Python: Extract Text from Wikipedia

Wikipedia is an important text resources for nlp. In this tutorial, we will introduce how to extract text from it using python.

Python: Extract Text from Wikipedia

1.Install wikipedia library

pip install wikipedia

2.Import library

import wikipedia

3.Get article summary

print(wikipedia.summary("Python Programming Language"))

We also can limit the length of summary by sentence.

wikipedia.summary("Python programming languag", sentences=2)

Run this code, you will print 2 sententces.

4.Search terms

result = wikipedia.search("Neural networks")
print(result)

Run this code, you will get these search results:

['Neural network', 'Artificial neural network', 'Convolutional neural network', 'Recurrent neural network', 'Rectifier (neural networks)', 'Feedforward neural network', 'Neural circuit', 'Quantum neural network', 'Dropout (neural networks)', 'Types of artificial neural networks']
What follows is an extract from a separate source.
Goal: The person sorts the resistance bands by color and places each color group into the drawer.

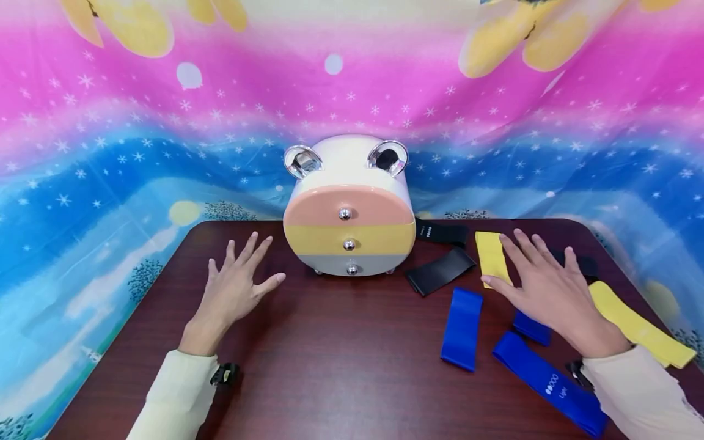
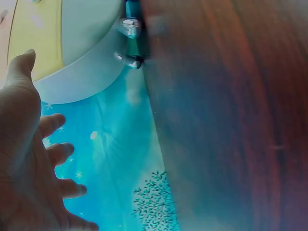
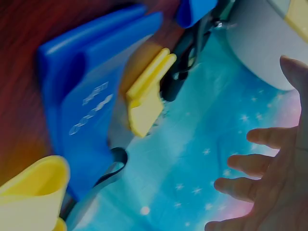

5.Extract information from wikipedia page

page = wikipedia.page('Neural network')
# get the title of the page
title = page.title
# get the categories of the page
categories = page.categories
# get the whole wikipedia page text (content)
content = page.content
# get all the links in the page
links = page.links
# get the page references
references = page.references
# summary
summary = page.summary

# print info
print("Page content:\n", content, "\n")
print("Page title:", title, "\n")
print("Categories:", categories, "\n")
print("Links:", links, "\n")
print("References:", references, "\n")
print("Summary:", summary, "\n")